Inside (the Beltway) ScoopBy: Ellen Kuo
Wednesday, June 7, 2023
Default Avoided, Appropriators Can Restart Markups
After several tense weeks of negotiations on the bill text for H.R. 3746, Fiscal Responsibility Act of 2023, was passed by the House (314-117) and the Senate (63-36) and became P.L. 118-5 law on June 3. It raised the government’s spending cap for two years. Additionally, the law imposes enforceable spending caps for fiscal years 2024 and 2025 for both defense and nondefense discretionary spending.
The law caps nondefense spending, which funds the National Institutes of Health and National Science Foundation among other federal research agencies, in FY 2024 at $703.7 billion then increases it by 1% in FY 2025 to $710.7 billion. The FY 2024 level is a 5.4% cut compared to the $743.9 billion in base nondefense discretionary funding included in the FY 2023 omnibus, according to the Congressional Budget Office. At a time of 5% annual inflation, this means less funds for next year to sustain the same federal government services.

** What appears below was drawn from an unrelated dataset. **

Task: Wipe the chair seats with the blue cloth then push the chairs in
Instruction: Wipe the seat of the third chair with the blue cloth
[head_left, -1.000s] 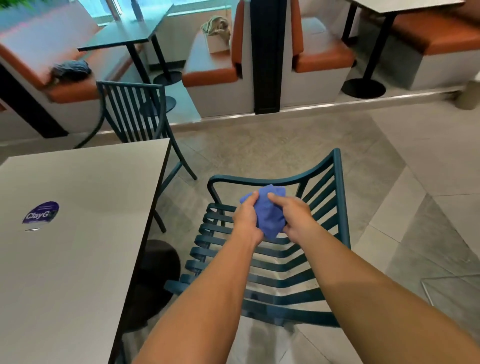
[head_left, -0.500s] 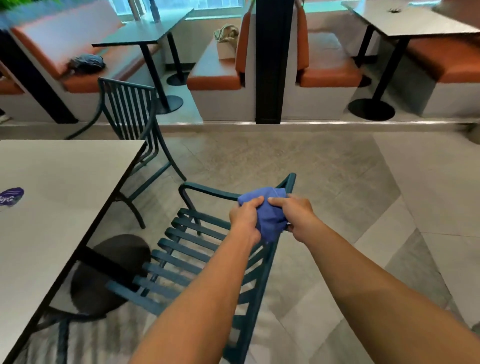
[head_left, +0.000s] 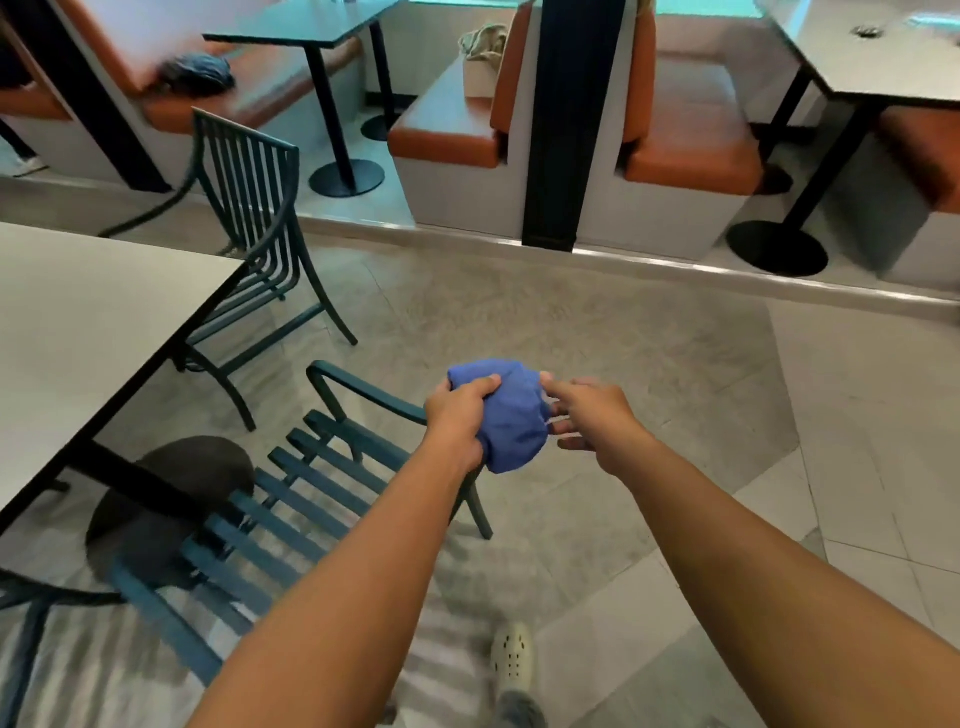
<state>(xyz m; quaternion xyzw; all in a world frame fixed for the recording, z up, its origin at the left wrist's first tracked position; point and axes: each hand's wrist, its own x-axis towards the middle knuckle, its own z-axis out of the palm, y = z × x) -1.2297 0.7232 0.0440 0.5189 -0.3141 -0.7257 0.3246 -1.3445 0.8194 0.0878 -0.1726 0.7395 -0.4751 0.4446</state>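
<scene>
Blue cloth, bunched into a loose ball, sits at the middle of the view, held up in the air above the back edge of the near chair. The left hand holds it: thumb across the top, fingers curled round the near side, a firm grip on the wad. The right hand is just beside the cloth with its fingers spread and nearly straight, the tips touching or almost touching the fabric; its grip is wide and holds nothing.

The step in hand looks like the change-over between wiping and pushing. The near chair stands angled toward the worktop, its slatted seat partly under the edge but not squared in. A second chair stands at the far corner of the worktop, also pulled out. Whether the near seat is wiped cannot be told from its surface.

The next move, as I judge it, calls for a free hand on the chair's top rail or armrest, with the cloth kept clear in the left, and a straight push so the legs slide on the floor tiles without catching the worktop's round base.

Against the earlier frames, both hands then pinched the cloth together; now the right has let go and opened. The chair has swung from facing the person to pointing toward the worktop, and the view has turned left and risen somewhat.
</scene>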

Defense spending is also sequestered in FY 2024 at $886.3 billion, a 3.3% increase from the current level, and FY 2025 at $895.2 billion. However, Congress can still pass supplemental defense spending bills that exceed these statutory caps. Future total increases for both defense and nondefense from FY 2026 to FY 2029 are laid out in the law to indicate the current Congress’ expectations of 1% growth per year but are nonenforceable.
Recissions of unobligated funds of approximately $28 billion were also made available from over 120 accounts of prior laws—American Rescue Plan Act of 2021 (P.L. 117-2), P.L.s 116-123, 116-127, 116-136, and 116-139, and divisions M and N of P.L. 116-120.
While not as conservative as some Republicans in the House Freedom Caucus would have wanted, it was the best compromise for both Republicans and Democrats to avoid not being able to pay the government’s bills by June 5, as outlined in Treasury Secretary Janet Yellen’s letter to Congress. Since the House is controlled by Republicans, the expectation is that the 12 funding bills appropriators will continue to mark up and move to the House floor for final votes will have numbers much lower than the Senate’s.
The agreement has a backstop in Section 102 that provides incentives for appropriators to pass all 12 of the appropriations bills by January 1 of the following year, or else face a stopgap funding patch that cuts spending by 1 percent across the board. In other words, discretionary spending will temporarily operate at a maximum of 99% of current levels if the January deadline is missed. Meanwhile, the House Financial Services Committee held a hearing on Tuesday concerning contingency planning for future scenarios requiring an increase in the debt ceiling.